> Aim of the task:
An exact copy of every record is needed, with the pictures left out.

(Excerpts from a dataset)
◆ ◆ ◆ ◆ ◆ ◆ ◆

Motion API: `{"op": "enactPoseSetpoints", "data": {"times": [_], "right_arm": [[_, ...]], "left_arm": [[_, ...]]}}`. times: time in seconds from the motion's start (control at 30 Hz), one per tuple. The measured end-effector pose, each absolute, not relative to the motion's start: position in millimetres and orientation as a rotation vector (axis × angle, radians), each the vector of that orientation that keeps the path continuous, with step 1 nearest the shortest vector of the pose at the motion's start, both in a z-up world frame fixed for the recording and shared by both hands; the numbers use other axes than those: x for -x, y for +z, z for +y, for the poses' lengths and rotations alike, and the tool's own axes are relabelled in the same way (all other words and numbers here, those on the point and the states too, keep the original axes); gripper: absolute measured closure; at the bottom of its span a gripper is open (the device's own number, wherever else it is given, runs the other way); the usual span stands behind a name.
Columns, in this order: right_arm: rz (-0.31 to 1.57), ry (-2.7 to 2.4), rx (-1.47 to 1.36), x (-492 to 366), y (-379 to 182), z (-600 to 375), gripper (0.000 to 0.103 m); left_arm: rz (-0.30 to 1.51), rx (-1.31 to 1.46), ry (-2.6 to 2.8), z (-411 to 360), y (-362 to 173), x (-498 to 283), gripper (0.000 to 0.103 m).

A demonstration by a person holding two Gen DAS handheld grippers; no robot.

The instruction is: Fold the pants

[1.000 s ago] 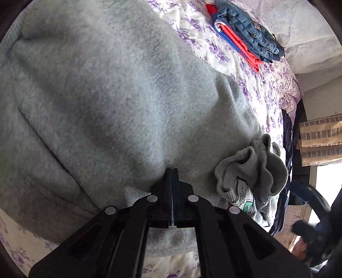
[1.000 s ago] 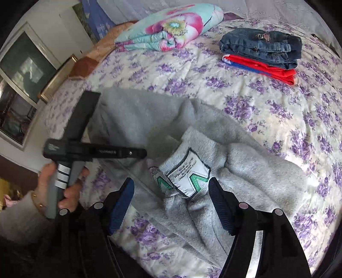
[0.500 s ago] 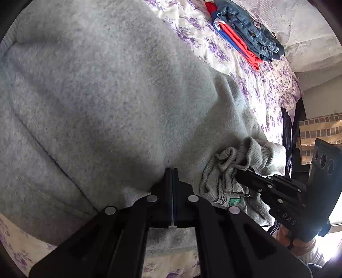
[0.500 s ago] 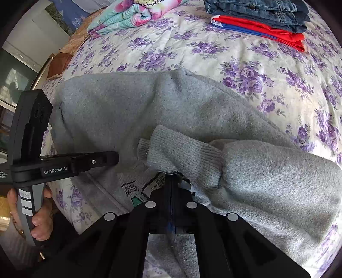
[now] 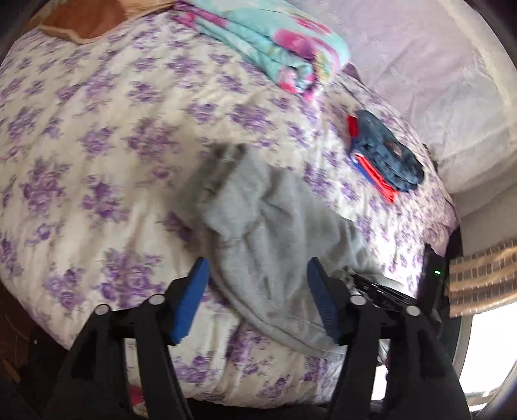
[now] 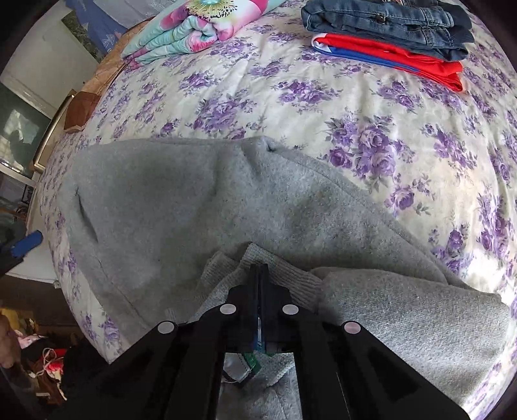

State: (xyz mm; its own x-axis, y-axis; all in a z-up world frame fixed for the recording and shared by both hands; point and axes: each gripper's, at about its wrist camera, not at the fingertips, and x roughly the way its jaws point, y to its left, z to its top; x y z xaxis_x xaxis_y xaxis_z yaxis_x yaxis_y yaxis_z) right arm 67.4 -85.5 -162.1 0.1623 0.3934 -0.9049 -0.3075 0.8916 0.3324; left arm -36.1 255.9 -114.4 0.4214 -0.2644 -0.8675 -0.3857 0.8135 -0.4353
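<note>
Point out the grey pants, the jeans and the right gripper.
grey pants (image 6: 194, 200), right wrist view, flat middle of the fabric.
jeans (image 6: 387, 22), right wrist view, top folded layer.
right gripper (image 6: 258, 274), right wrist view, shut fingertips on the ribbed cuff.

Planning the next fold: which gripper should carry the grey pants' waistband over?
Right. The right gripper is already shut on the waistband of the pants; the left gripper hangs above them, jaws opening, holding nothing.

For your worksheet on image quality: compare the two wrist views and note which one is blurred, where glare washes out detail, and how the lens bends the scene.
Left wrist view: motion-smeared, the grey pants soft-edged; the window corner at lower right blown out white. Right wrist view: sharp, the pants' knit and the floral bedspread crisp. Both: fisheye, bed bulging, dark round borders.
</note>
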Motion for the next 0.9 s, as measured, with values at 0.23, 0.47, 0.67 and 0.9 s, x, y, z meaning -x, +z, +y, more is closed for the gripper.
{"op": "enactPoseSetpoints", "data": {"times": [0.23, 0.47, 0.67, 0.9], "right_arm": [[1.21, 0.552, -0.137, -35.2, -95.2, -121.5, 0.097], [1.226, 0.492, -0.195, 1.3, -86.6, -164.6, 0.076], [1.26, 0.54, -0.231, 11.6, -101.5, -155.5, 0.075], [1.24, 0.78, -0.151, -3.8, -107.9, -74.1, 0.079]], "left_arm": [[1.209, 0.905, 0.101, 293.9, -172.4, 31.6, 0.027], [1.221, 0.988, 0.037, 281.9, -215.1, -27.1, 0.005], [1.171, 0.819, -0.092, 248.1, -169.2, -59.9, 0.065], [1.054, 0.506, -0.219, 173.0, -78.0, -39.6, 0.066]]}}
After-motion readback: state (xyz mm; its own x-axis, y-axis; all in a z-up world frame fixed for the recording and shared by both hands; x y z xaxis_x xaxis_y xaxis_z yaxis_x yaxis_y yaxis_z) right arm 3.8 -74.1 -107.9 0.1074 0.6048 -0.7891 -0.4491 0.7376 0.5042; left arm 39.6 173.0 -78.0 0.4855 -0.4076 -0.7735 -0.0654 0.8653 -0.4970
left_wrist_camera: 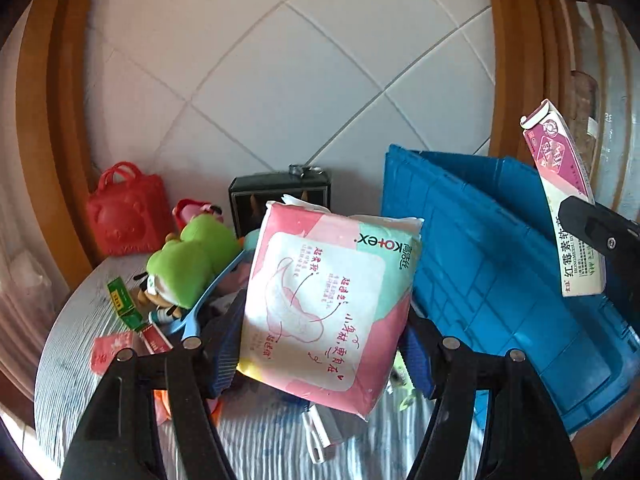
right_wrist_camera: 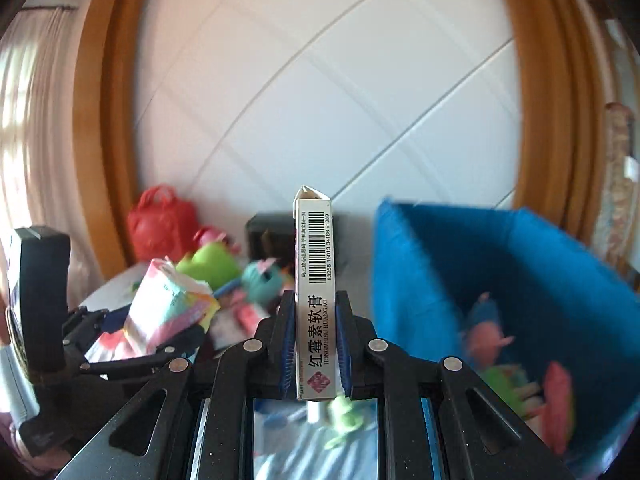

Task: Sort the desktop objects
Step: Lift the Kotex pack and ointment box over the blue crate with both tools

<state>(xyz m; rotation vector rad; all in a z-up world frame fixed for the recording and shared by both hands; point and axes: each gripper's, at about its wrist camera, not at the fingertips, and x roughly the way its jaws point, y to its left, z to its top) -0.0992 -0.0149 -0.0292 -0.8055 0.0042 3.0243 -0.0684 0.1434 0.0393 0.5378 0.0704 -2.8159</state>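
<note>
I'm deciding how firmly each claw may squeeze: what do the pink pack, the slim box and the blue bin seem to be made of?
Pink pack: soft printed plastic film, slightly glossy, puffy and crinkled at its seams.
Slim box: thin printed cardboard, with sharp folded edges and an end flap.
Blue bin: rigid moulded plastic, judging by its ribbed, faintly shiny walls.

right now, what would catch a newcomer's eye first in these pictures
The pink and white pad pack fills the middle of the left view, pinched upright in the left tool above the cluttered table. The right tool clamps a slim ointment box on end, beside the big blue bin on the right.
</note>
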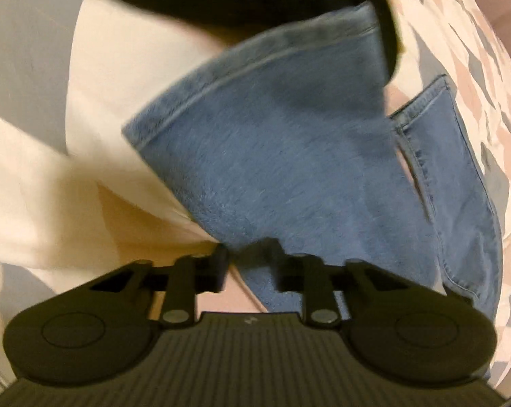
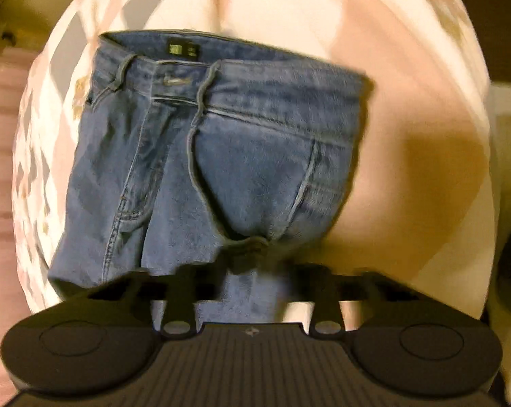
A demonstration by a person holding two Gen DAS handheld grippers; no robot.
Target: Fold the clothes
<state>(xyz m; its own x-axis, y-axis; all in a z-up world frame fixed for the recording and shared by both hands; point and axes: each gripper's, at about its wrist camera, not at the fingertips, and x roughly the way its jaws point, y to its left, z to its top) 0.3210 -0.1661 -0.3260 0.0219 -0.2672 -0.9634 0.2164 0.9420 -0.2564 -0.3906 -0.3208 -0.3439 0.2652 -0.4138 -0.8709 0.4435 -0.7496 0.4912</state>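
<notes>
- The jeans (image 2: pixel 201 156) are heavy, thick denim: floppy rather than stiff, with enough grip that they should not slip, and nothing fragile. They lie on a bed whose patterned cover (image 1: pixel 476 68) shows beyond them, with the waistband (image 2: pixel 242 78) toward the far side in the right wrist view.
- Best hold, as I judge it: the doubled seams, hem or waistband, where the cloth is thickest and a pinch will carry the weight.
- The left tongs (image 1: pixel 252 264) are narrow, with a fold of denim between the tips; it looks like a grip on a leg edge near the hem (image 1: pixel 255 61).
- The right tongs (image 2: pixel 252 271) are likewise drawn in on denim near the crotch seam (image 2: pixel 245 244).
- Both point forward over the jeans, low and close; blur suggests motion.
- A cream cloth (image 1: pixel 52 176) lies beside the left tongs.
</notes>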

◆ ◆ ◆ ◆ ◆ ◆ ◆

> Result of the task:
Motion API: `{"op": "enactPoseSetpoints", "data": {"times": [_], "right_arm": [[_, ...]], "left_arm": [[_, ...]]}}`. times: time in seconds from the motion's start (control at 30 Hz), one per tuple. The measured end-effector pose, each absolute, not relative to the motion's start: position in millimetres and orientation as a rotation vector (axis × angle, radians), each the vector of that orientation that keeps the path continuous, with step 1 nearest the shortest vector of the pose at the motion's start, both in a z-up world frame fixed for the recording and shared by both hands; the numbers use other axes than those: x for -x, y for +z, z for +y, for the poses' lengths and rotations alike, and the tool's own axes are relabelled in the same way (all other words and numbers here, those on the point and the states too, keep the original axes); gripper: absolute measured closure; at the bottom of its span a gripper is open (the device's own number, wherever else it is given, runs the other way); the usual span stands behind a name.
Columns, in this order: right_arm: rz (-0.31 to 1.57), ry (-2.7 to 2.4), rx (-1.47 to 1.36), x (-492 to 366), y (-379 to 182), z (-600 to 375), gripper (0.000 to 0.103 m); left_arm: rz (-0.30 to 1.51), rx (-1.31 to 1.46), ry (-2.6 to 2.8), z (-411 to 360), y (-362 to 173), x (-498 to 283), gripper (0.000 to 0.103 m).

A demonstration by a person holding two Gen DAS handheld grippers; no robot.

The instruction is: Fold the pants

[1.000 s ago] 
[1.000 s ago] 
[0.500 s ago] 
[0.500 s ago] 
[now] 
[now] 

State: (xyz mm; its own x-axis, y-axis; all in a z-up world frame fixed for the recording and shared by both hands; point and axes: each gripper's, at about its wrist camera, not at the fingertips, and x roughly the way its jaws point, y to its left, z to its top; x y z xaxis_x xaxis_y xaxis_z yaxis_x yaxis_y yaxis_z) right arm 67.4 -85.5 -162.1 0.1623 0.3934 -0.9049 -0.3075 0.8916 0.3324; left arm -36.1 255.9 -114.4 0.4214 -0.2644 -0.8675 -0.3857 0.8135 -0.4353
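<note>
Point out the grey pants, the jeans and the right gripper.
grey pants (image 6: 194, 200), right wrist view, flat middle of the fabric.
jeans (image 6: 387, 22), right wrist view, top folded layer.
right gripper (image 6: 258, 274), right wrist view, shut fingertips on the ribbed cuff.

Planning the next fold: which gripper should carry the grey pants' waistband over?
Right. The right gripper is already shut on the waistband of the pants; the left gripper hangs above them, jaws opening, holding nothing.

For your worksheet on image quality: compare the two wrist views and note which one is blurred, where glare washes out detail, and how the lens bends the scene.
Left wrist view: motion-smeared, the grey pants soft-edged; the window corner at lower right blown out white. Right wrist view: sharp, the pants' knit and the floral bedspread crisp. Both: fisheye, bed bulging, dark round borders.
</note>
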Motion for the next 0.9 s, as measured, with values at 0.23, 0.47, 0.67 and 0.9 s, x, y, z meaning -x, +z, +y, more is closed for the gripper.
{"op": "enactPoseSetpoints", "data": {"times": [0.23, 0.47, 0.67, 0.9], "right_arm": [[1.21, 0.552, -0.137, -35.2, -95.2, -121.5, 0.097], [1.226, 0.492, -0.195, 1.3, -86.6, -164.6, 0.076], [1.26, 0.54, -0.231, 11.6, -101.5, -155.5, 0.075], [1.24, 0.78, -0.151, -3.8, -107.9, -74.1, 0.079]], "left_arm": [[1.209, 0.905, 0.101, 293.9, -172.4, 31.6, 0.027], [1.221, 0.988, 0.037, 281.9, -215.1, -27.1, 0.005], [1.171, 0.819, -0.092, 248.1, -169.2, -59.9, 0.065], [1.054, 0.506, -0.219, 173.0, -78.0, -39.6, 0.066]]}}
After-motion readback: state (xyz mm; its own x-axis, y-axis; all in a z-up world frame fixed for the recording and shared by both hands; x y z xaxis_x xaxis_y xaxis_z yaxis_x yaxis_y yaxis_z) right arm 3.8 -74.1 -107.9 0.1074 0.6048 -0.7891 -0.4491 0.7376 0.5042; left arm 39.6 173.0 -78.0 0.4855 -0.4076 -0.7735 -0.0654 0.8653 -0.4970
left_wrist_camera: 
right_wrist_camera: 

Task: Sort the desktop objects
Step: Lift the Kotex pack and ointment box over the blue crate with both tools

<state>(xyz m; rotation vector rad; all in a z-up world frame fixed for the recording and shared by both hands; point and axes: each gripper's, at about its wrist camera, not at the fingertips, and x roughly the way its jaws point, y to its left, z to its top) -0.0992 -0.0149 -0.0292 -0.8055 0.0042 3.0243 -0.0684 0.1434 0.0393 0.5378 0.0704 -2.8159</state>
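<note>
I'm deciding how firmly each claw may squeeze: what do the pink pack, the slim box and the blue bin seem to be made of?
Pink pack: soft printed plastic film, slightly glossy, puffy and crinkled at its seams.
Slim box: thin printed cardboard, with sharp folded edges and an end flap.
Blue bin: rigid moulded plastic, judging by its ribbed, faintly shiny walls.

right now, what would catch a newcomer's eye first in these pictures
The pink and white pad pack fills the middle of the left view, pinched upright in the left tool above the cluttered table. The right tool clamps a slim ointment box on end, beside the big blue bin on the right.
</note>
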A demonstration by a person holding two Gen DAS handheld grippers; no robot.
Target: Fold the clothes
<state>(xyz m; its own x-axis, y-axis; all in a z-up world frame fixed for the recording and shared by both hands; point and axes: each gripper's, at about its wrist camera, not at the fingertips, and x roughly the way its jaws point, y to its left, z to its top) 0.3210 -0.1661 -0.3260 0.0219 -0.2672 -0.9634 0.2164 0.9420 -0.2564 -0.3906 -0.3208 -0.3439 0.2652 -0.4138 -0.8709 0.4435 -0.7496 0.4912</state>
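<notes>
- The jeans (image 2: pixel 201 156) are heavy, thick denim: floppy rather than stiff, with enough grip that they should not slip, and nothing fragile. They lie on a bed whose patterned cover (image 1: pixel 476 68) shows beyond them, with the waistband (image 2: pixel 242 78) toward the far side in the right wrist view.
- Best hold, as I judge it: the doubled seams, hem or waistband, where the cloth is thickest and a pinch will carry the weight.
- The left tongs (image 1: pixel 252 264) are narrow, with a fold of denim between the tips; it looks like a grip on a leg edge near the hem (image 1: pixel 255 61).
- The right tongs (image 2: pixel 252 271) are likewise drawn in on denim near the crotch seam (image 2: pixel 245 244).
- Both point forward over the jeans, low and close; blur suggests motion.
- A cream cloth (image 1: pixel 52 176) lies beside the left tongs.
</notes>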

The exercise output is complete.